# Florida Governor Ron DeSantis Just Made Mobbing Motorists a Dangerous Affair



## Mad Trapper (Feb 12, 2014)

https://www.redstate.com/brandon_morse/2020/09/22/desantis-riot-law/

FL residents, might be time to mount some chain link fence on the PU brush guard/grill :tango_face_grin:


----------



## rice paddy daddy (Jul 17, 2012)

This is The South.
Things are different down here.


----------



## Joe (Nov 1, 2016)

Thank goodness someone is standing up for law abiding folks instead of supporting criminals.


----------



## SGG (Nov 25, 2015)

Maybe not everything is FUBAR, eh @Slippy ?


----------



## Chipper (Dec 22, 2012)

Buy stock in Ranch Hand bumpers.


----------



## KUSA (Apr 21, 2016)

Don't take off too quick, the hot exhaust pipes do wonders for their acne.


----------



## SOCOM42 (Nov 9, 2012)

That needs to be a federal law put in place, screw those demonstrators.

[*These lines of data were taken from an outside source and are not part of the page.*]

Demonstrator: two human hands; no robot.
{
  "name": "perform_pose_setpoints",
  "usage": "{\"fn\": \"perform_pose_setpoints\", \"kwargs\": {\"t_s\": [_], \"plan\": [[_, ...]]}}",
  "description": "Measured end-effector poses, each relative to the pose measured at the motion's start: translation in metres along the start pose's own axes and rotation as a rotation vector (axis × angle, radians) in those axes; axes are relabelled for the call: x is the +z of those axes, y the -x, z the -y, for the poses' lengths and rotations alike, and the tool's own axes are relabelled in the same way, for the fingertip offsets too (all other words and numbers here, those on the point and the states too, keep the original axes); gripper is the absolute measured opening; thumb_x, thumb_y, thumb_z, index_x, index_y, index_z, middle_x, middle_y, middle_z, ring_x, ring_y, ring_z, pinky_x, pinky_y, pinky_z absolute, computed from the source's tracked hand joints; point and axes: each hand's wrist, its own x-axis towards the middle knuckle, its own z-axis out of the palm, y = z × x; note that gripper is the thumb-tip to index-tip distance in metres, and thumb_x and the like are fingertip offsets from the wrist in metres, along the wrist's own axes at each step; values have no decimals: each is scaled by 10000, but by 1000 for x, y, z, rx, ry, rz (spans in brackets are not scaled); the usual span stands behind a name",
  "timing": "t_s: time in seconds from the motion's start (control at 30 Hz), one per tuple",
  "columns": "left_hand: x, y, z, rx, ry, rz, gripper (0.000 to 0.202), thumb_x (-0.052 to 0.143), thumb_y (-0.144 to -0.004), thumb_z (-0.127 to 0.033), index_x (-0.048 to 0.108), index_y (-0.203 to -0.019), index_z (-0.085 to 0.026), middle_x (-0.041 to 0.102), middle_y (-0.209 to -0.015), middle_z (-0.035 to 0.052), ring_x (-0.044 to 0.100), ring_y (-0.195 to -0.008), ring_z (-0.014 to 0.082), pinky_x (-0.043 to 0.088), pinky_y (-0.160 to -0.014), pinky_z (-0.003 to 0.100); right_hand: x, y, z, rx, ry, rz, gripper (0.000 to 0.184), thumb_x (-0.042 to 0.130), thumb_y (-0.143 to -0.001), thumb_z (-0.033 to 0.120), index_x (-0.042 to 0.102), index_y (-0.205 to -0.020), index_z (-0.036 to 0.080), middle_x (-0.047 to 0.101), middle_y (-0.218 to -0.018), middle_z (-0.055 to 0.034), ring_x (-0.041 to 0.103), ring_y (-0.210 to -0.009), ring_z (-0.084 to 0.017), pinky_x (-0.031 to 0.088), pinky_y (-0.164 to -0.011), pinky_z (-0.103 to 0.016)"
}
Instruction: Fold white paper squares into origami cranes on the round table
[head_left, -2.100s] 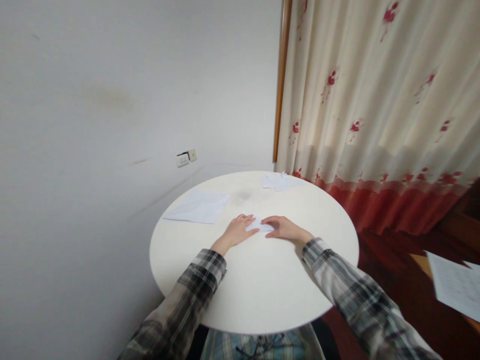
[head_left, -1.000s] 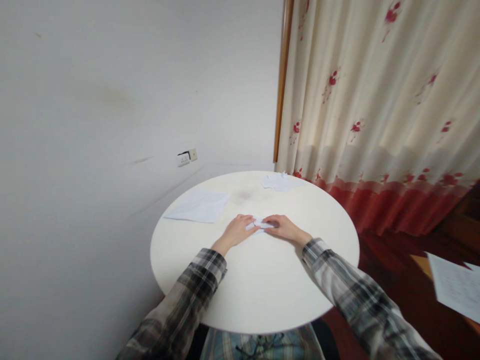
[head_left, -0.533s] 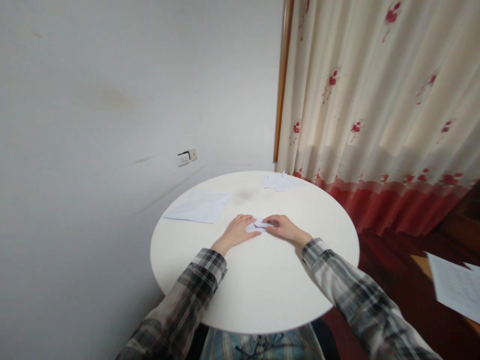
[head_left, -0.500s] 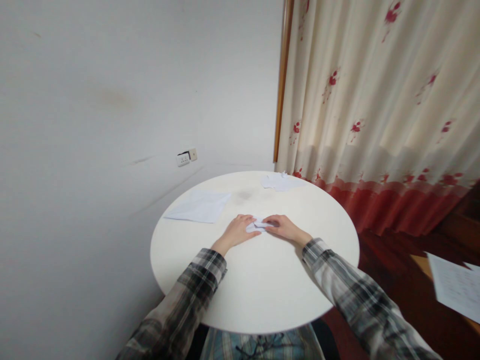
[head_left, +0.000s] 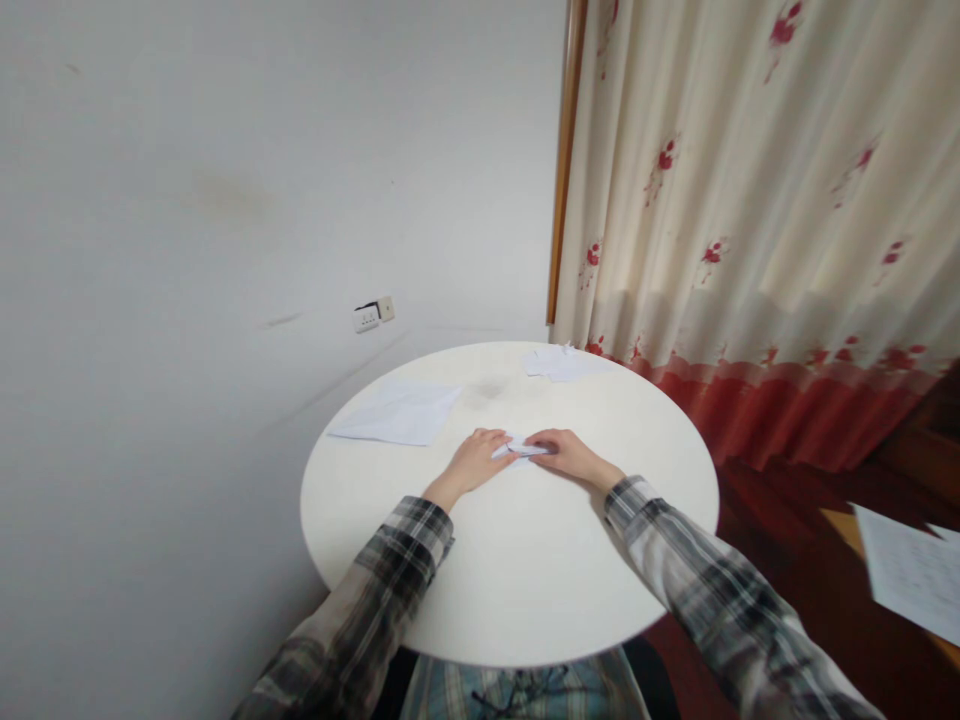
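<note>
A small piece of folded white paper (head_left: 520, 448) lies between my hands, low over the middle of the round white table (head_left: 517, 570). From the left, my left hand (head_left: 475, 460) grips its edge between thumb and fingers. My right hand (head_left: 571, 455) pinches the other end, its fingers curled round the paper. Part of the paper is hidden under the fingers, and its exact folded shape is too small to make out.
A larger creased white sheet (head_left: 401, 412) lies at the table's left. More white paper (head_left: 564, 363) lies at the far edge. Behind stand a wall with a socket (head_left: 366, 319) and a flowered curtain (head_left: 750, 200). Papers (head_left: 909, 570) lie off to the lower right.
My left thumb has moved slightly up and inward against the folded paper, and the paper's flap looks flatter. My right hand has hardly moved.
</note>
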Motion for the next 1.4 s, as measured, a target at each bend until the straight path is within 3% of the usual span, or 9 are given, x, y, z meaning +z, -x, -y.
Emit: {"fn": "perform_pose_setpoints", "kwargs": {"t_s": [0.27, 0.47, 0.7, 0.87, 1.07, 1.2, 1.4], "plan": [[-6, 2, -7, -14, -38, 13, 542, 487, -770, -551, 572, -1146, -170, 558, -1218, 87, 467, -1102, 238, 337, -971, 349, 1, -1, -2, 16, -48, -1, 228, 511, -789, 221, 685, -935, 208, 691, -973, -46, 634, -893, -183, 464, -828, -309], [-6, 2, -15, -41, -106, 0, 410, 487, -797, -385, 572, -1138, -174, 572, -1198, 70, 481, -1078, 228, 357, -953, 336, 3, -2, 0, 6, -51, -20, 227, 509, -803, 244, 691, -931, 205, 699, -947, -47, 640, -867, -183, 469, -808, -299], [-11, 3, -26, -58, -148, -10, 410, 512, -749, -281, 563, -1134, -149, 595, -1152, 87, 497, -1061, 240, 388, -921, 333, 2, -3, 7, -26, -2, -28, 257, 476, -845, 295, 689, -951, 197, 699, -940, -51, 636, -855, -183, 459, -795, -289], [-12, 2, -27, -146, -119, -18, 365, 474, -784, -255, 570, -1127, -171, 630, -1086, 75, 537, -1026, 219, 413, -888, 315, 1, -2, 13, -47, 38, -62, 272, 454, -863, 318, 686, -957, 210, 694, -954, -50, 629, -861, -176, 451, -785, -275], [-14, 1, -26, -255, -46, 29, 354, 419, -830, -204, 566, -1151, -224, 603, -1168, 35, 528, -1083, 171, 383, -939, 281, 3, -3, 16, -3, 72, -107, 240, 488, -839, 304, 676, -952, 207, 693, -939, -55, 624, -855, -176, 454, -780, -287], [-16, 1, -26, -310, 13, 30, 375, 426, -824, -173, 558, -1169, -238, 583, -1207, 14, 526, -1098, 161, 355, -974, 270, 5, -4, 18, 32, 0, -178, 275, 553, -778, 269, 620, -1031, 186, 676, -956, -64, 617, -843, -166, 472, -778, -297], [-17, 1, -24, -304, 47, -73, 409, 429, -796, -126, 554, -1177, -207, 575, -1215, 44, 551, -1072, 198, 391, -950, 306, 4, -5, 22, 58, -123, -322, 530, 606, -733, 274, 423, -1225, 203, 594, -1115, -89, 587, -884, -162, 479, -784, -321]]}}
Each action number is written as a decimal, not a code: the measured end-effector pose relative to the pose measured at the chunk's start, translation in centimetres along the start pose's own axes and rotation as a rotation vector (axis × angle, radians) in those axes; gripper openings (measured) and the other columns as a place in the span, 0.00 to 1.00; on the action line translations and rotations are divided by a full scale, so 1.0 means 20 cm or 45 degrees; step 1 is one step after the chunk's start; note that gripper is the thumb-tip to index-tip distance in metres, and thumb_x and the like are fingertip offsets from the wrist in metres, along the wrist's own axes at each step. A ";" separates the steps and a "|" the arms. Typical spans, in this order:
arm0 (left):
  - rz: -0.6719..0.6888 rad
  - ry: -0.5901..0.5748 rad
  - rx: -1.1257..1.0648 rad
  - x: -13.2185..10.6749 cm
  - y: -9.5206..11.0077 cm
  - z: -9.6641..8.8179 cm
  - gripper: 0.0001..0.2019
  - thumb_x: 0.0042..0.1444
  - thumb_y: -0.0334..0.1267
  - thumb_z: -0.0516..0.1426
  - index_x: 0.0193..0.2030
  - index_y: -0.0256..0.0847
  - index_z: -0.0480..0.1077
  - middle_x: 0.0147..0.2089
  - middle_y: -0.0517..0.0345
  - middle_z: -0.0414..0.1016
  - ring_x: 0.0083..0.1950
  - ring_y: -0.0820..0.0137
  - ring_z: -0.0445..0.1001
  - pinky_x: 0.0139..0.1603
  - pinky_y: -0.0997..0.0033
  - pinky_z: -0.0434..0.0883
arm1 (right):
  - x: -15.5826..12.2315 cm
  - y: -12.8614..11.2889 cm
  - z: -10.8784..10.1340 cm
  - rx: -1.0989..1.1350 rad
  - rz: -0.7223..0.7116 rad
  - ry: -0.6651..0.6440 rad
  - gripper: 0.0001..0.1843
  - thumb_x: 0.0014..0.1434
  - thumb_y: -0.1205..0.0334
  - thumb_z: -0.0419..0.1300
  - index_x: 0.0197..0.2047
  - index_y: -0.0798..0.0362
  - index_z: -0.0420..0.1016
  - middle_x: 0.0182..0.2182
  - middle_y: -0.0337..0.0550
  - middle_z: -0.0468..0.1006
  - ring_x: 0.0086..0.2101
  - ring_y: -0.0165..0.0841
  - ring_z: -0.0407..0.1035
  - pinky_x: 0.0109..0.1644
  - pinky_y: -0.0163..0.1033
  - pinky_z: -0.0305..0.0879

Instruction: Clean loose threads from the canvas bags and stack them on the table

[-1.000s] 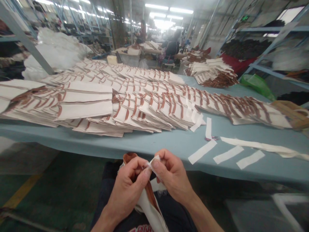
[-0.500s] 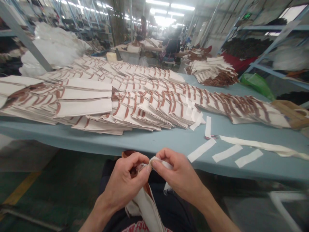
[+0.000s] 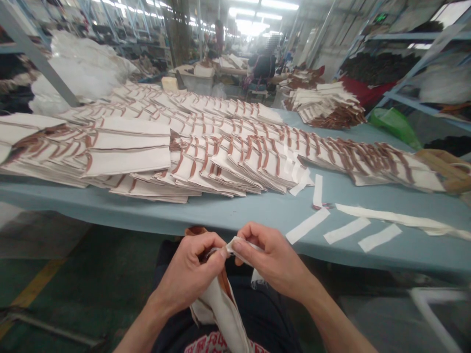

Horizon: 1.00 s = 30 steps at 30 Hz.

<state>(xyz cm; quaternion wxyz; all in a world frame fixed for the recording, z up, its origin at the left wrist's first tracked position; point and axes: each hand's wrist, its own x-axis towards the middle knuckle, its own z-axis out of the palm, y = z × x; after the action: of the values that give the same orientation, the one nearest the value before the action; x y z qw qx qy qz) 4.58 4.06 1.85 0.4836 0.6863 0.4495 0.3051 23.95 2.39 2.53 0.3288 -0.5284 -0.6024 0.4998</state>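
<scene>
My two hands meet over my lap, just off the near edge of the blue-covered table (image 3: 235, 215), both with thumb and fingertips pinched tight. My left hand (image 3: 194, 269) grips the cream-and-brown piece (image 3: 228, 314) near its upper end, and my right hand (image 3: 270, 257) grips a white strip (image 3: 234, 243) where it meets my left fingertips. The cream-and-brown piece is long and soft: matt cream cloth on the outside, a warm rust-brown layer showing along its opening, and a fold of brown standing up behind my left knuckles. Its lower part hangs down, creased and slightly twisted, across my dark clothing and over some red lettering (image 3: 211, 340). The white strip is narrow and plain, bent over at the top under my thumb; below my right hand shows a white end with a frayed, thready edge (whether it belongs to the same strip, I cannot tell). Exactly how strip and piece join is hidden by my fingers. On the table — to the right of my hands — lie loose white strips (image 3: 347, 231), with cream-and-brown stacks (image 3: 221, 169) fanned out in overlapping rows beyond.
</scene>
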 end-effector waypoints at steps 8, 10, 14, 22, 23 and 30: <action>0.318 0.122 0.479 0.01 -0.06 0.03 0.09 0.53 0.28 0.53 0.23 0.38 0.67 0.21 0.66 0.63 0.22 0.78 0.60 0.27 0.76 0.54 | -0.02 0.07 0.01 0.073 0.117 -0.020 0.18 0.67 0.48 0.61 0.33 0.53 0.68 0.20 0.28 0.62 0.21 0.24 0.53 0.23 0.30 0.47; 0.292 0.052 0.433 0.01 -0.07 0.03 0.10 0.55 0.29 0.53 0.24 0.38 0.69 0.21 0.66 0.63 0.23 0.77 0.61 0.28 0.75 0.55 | -0.02 0.08 0.00 0.134 0.153 -0.056 0.21 0.65 0.44 0.62 0.33 0.53 0.68 0.19 0.27 0.60 0.20 0.23 0.51 0.22 0.31 0.45; 0.057 0.032 0.058 -0.02 -0.12 0.03 0.09 0.62 0.40 0.55 0.33 0.40 0.71 0.24 0.65 0.66 0.25 0.73 0.62 0.27 0.75 0.59 | -0.02 0.13 -0.02 0.525 0.156 -0.113 0.26 0.60 0.38 0.67 0.33 0.53 0.66 0.18 0.24 0.57 0.18 0.21 0.46 0.21 0.30 0.40; -0.187 0.421 -0.131 -0.11 -0.36 0.13 0.29 0.71 0.61 0.38 0.23 0.45 0.52 0.22 0.64 0.55 0.25 0.70 0.57 0.28 0.70 0.60 | -0.02 0.40 0.30 1.053 0.210 -0.197 0.31 0.53 0.34 0.71 0.31 0.50 0.63 0.13 0.20 0.53 0.15 0.20 0.39 0.19 0.30 0.36; -0.219 0.394 -0.128 -0.13 -0.39 0.13 0.29 0.70 0.61 0.38 0.23 0.45 0.52 0.22 0.64 0.55 0.24 0.70 0.57 0.27 0.70 0.59 | -0.02 0.43 0.34 1.061 0.224 -0.205 0.31 0.52 0.33 0.71 0.31 0.50 0.62 0.13 0.21 0.53 0.15 0.20 0.40 0.19 0.30 0.36; -0.322 0.147 -0.081 -0.27 -0.45 0.07 0.24 0.67 0.55 0.50 0.25 0.41 0.64 0.24 0.63 0.62 0.27 0.70 0.61 0.30 0.71 0.59 | -0.05 0.61 0.48 0.986 0.296 -0.145 0.30 0.53 0.35 0.72 0.31 0.52 0.65 0.15 0.25 0.62 0.16 0.20 0.46 0.20 0.30 0.40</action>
<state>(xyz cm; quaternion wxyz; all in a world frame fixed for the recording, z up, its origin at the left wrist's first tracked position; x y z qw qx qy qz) 0.65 -0.25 -7.06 0.5132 0.5898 0.5494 0.2947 19.03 -1.65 -11.59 0.4110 -0.4016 -0.3231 0.7520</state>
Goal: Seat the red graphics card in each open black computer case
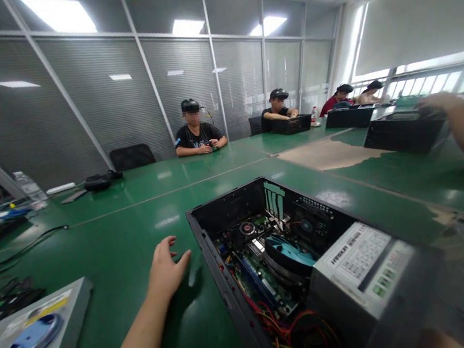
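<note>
Gray power box (357,283) with a white label sits at the near end of a black case (229,215). That case lies open on the green table (141,211). Inside it I see a blue fan (294,253), a green board (281,298) and lots of red and yellow wires (288,334). Just left of the case is the left hand (166,272), over the table, its fingers bent a little and its thumb spread away from them. Down low, by the power box, a blur of skin looks like the right hand (434,341), but I cannot tell how its fingers are. The two hands are well apart. Farther left lies a silver drive (71,305) with a round blue dish (35,338) on top. Across the table sits a person (195,134) in a black shirt.
</note>
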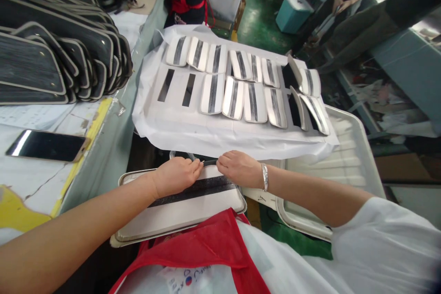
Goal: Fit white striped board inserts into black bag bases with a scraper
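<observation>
Black is striping off-white.
The large panel [203, 209] is showing off-white around one black band [203, 188]; the held strip [210, 163] is looking dark grey. Smaller pieces [212, 94] are repeating the pattern against a white sheet [182, 133]. Stacked panels [31, 59] are showing black with beige rims, the apron [200, 243] red, the floor [260, 4] green.

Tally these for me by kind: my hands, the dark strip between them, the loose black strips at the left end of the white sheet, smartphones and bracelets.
Hands, left hand and right hand: 2
Dark strip: 1
Loose black strips: 2
Smartphone: 1
Bracelet: 1
Total: 7
</observation>
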Motion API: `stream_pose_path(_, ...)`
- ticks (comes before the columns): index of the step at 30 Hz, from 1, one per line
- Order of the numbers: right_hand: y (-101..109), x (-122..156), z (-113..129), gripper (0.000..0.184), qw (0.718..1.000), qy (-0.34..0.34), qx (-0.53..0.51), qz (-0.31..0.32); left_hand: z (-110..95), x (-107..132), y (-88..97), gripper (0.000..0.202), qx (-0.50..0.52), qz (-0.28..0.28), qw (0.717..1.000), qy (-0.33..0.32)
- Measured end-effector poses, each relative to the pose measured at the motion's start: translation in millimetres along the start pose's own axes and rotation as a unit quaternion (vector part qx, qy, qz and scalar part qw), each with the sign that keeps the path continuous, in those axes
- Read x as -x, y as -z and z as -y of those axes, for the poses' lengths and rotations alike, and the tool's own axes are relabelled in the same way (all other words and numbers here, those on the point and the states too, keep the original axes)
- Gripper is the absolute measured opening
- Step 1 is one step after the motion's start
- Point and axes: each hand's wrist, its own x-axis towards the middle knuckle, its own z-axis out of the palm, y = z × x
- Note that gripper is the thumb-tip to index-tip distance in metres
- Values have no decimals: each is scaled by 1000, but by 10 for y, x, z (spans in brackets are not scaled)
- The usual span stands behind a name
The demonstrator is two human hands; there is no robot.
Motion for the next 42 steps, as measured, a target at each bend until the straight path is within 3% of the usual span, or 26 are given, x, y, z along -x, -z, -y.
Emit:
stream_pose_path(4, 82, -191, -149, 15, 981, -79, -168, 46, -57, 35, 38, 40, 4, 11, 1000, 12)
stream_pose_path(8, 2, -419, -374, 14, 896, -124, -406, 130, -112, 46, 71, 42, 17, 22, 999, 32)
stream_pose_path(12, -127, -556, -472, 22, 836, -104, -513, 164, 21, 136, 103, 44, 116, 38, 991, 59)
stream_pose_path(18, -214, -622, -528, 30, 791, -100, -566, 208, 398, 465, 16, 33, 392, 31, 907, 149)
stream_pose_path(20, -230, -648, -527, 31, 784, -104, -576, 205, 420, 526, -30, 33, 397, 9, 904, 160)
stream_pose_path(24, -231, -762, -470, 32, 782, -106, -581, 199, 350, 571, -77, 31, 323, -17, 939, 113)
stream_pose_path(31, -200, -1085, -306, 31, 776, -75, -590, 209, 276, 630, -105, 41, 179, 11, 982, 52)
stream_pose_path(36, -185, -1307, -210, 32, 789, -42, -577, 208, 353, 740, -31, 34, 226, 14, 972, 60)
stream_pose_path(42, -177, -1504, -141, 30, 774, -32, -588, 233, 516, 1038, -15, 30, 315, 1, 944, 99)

Law or no law , if it happens to me, into 4WD and then move out.


----------



## bigwheel (Sep 22, 2014)

Mad Trapper said:


> https://www.redstate.com/brandon_morse/2020/09/22/desantis-riot-law/
> 
> FL residents, might be time to mount some chain link fence on the PU brush guard/grill :tango_face_grin:


It would be highly astounding if there wasnt laws already on the books too cover the crimes if anybody cared to enforce em and keep their recutms locked up. Gitmo will work. Martial Law is the only remedy I see on the horizon for most most Blue States. The governor of Texas has indicated he wlll send state police to take over non funcitonal blue police depts in Texss..starting with Austin and moving to Dallas and Houston if needed. He seems serious. The Texas DPS could dump five thousand Troopers off at the Capitol to kick some butt in an every widening circle. lol.


----------



## Back Pack Hack (Sep 15, 2016)

The family always sues in civil court.


----------



## Pobilly Duke (May 9, 2020)

To avert personal injury and in the process a protester or 2 or 3 is injured with the protection of this Florida law, what would be the concern in civil court? Honest question.


----------



## Back Pack Hack (Sep 15, 2016)

Pobilly Duke said:


> To avert personal injury and in the process a protester or 2 or 3 is injured with the protection of this Florida law, what would be the concern in civil court? Honest question.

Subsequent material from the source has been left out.